April 1st was a milestone around here. The day before, I had lowered my Tylenol dose and felt no pain whatsoever. So I did a ballsy thing and, starting on April 1st, I just quit taking Tylenol. I didn’t follow my directions to ween off of everything really slowly, but rather I just ditched all Tylenol. I took my antidepressant in the morning, and that was it.
And by the end of the day, my hands. Felt. Perfect.
Thank you, Lord!! 🙌
I will say, I did feel the change in meds in other ways. I felt a bit sick to my stomach, and I had a pretty mean headache by the end of the day. But it was SO worth it. To even just know that my hands were all caught up. As I’ve said a handful of times since this whole thing began, its very validating to know my pain needed this different kind of medication. I couldn’t wrap my head around using an antidepressant for something other than depression. I remember crying in that appointment, being SO discouraged, because I felt my mental health was stronger than it had been in years, and WHY NOW would I start taking a pill for it?! I felt my progress was discounted and like I had somehow failed. Like I thought I was doing well, but maybe I was wrong. Having it explained to me, about my pain centres, brought so much peace. And it feels amazing to have that validated. That I made the right choice!

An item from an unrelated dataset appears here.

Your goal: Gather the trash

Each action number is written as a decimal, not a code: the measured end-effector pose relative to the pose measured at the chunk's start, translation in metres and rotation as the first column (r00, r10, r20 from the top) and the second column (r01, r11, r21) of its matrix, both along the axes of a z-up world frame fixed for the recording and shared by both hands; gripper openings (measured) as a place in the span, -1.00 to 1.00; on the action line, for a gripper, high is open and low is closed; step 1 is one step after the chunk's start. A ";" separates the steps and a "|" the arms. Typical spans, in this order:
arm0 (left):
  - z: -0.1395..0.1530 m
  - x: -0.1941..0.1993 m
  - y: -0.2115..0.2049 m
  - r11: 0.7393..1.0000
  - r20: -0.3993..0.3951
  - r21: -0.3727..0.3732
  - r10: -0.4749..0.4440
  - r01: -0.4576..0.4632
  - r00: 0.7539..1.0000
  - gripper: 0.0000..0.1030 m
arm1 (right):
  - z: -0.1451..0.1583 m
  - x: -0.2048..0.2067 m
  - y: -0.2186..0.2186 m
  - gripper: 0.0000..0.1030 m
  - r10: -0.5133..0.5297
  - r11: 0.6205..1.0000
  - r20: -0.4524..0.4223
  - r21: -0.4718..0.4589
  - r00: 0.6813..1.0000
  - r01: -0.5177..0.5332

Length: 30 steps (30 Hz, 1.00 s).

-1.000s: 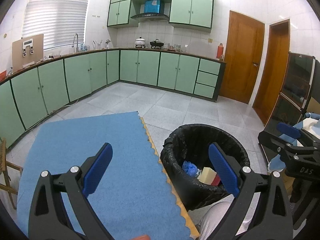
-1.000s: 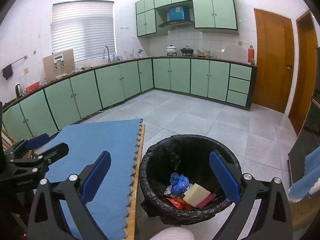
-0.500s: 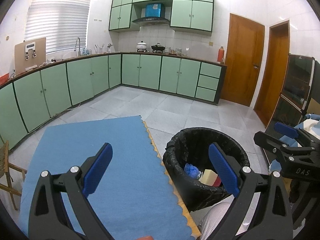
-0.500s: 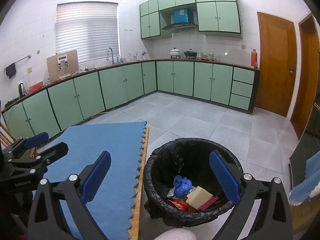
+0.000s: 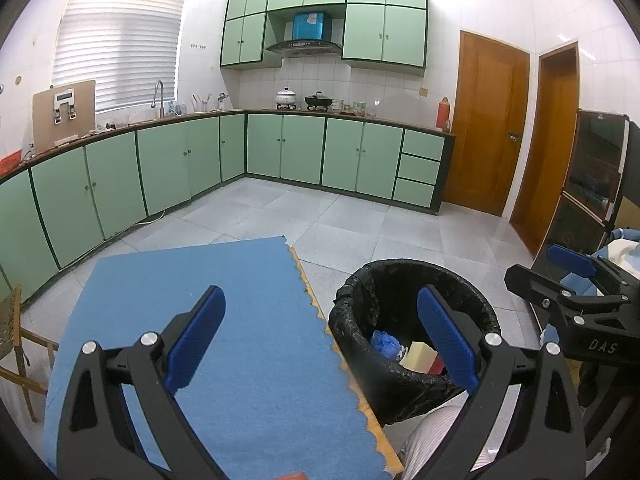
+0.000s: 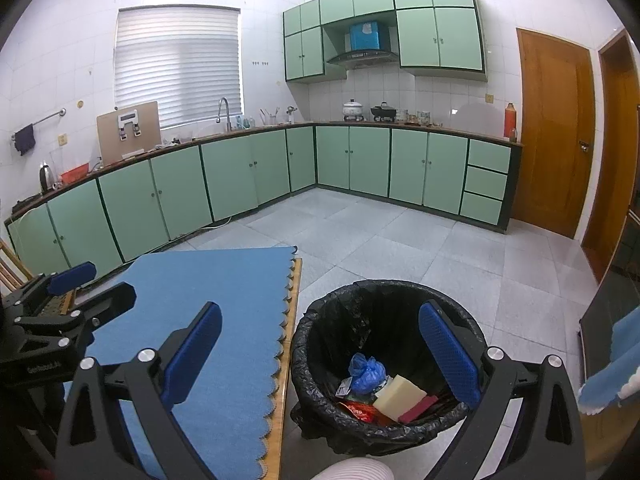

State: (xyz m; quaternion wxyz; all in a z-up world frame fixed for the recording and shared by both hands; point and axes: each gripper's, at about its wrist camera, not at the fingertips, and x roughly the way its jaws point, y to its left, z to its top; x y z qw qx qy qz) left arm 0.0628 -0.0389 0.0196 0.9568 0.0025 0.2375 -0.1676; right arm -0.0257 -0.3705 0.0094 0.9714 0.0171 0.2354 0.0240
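- Left wrist view: left tool [image 5: 320, 336], blue pads spread wide apart, nothing between them; held above the blue mat [image 5: 224, 320] on the surface. Black-lined trash bin [image 5: 412, 344] stands on the floor just beside the surface edge, holding a blue wad, a pale yellow sponge [image 5: 418, 360] and a red item.
- Right wrist view: right tool [image 6: 320, 352], pads likewise apart and empty, above the bin [image 6: 384, 364]. Blue crumpled bag [image 6: 366, 372], sponge [image 6: 400, 396] and red wrappers lie inside.
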 end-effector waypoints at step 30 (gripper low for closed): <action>0.005 -0.005 0.003 1.000 -0.004 0.004 0.008 -0.008 1.000 0.82 | 0.001 -0.001 0.001 0.88 0.001 1.000 0.000 0.000 1.000 -0.001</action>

Its been two weeks now that I’ve not taken any other pain medications, and I feel confident, and capable, and pain free! I have some work to do to regain some strength in my hands, wrists, and shoulders after not using them very much in the past few months. But that makes total sense, and I’m not afraid. I’m not exactly “muscly” to begin with, so getting back to where I was will just take getting back into real life! And being cooped up at home makes me really itch to make bread and buns! So maybe the kneading will get me even stronger than before!
Guys. My shoulder started hurting in August. My wrists started in October. It got out of control in November, and bordered on debilitating in December. Sought help in January, started Sertraline in February, and got my life back shortly thereafter!
Thank you, Lord, for informed doctors and medicine that works. For options, when we’ve exhausted everything else. For movement and energy and ability. For hard times and lessons learned. For all these things, I praise the Lord.
Praise God! Yay!
YES! We continue to!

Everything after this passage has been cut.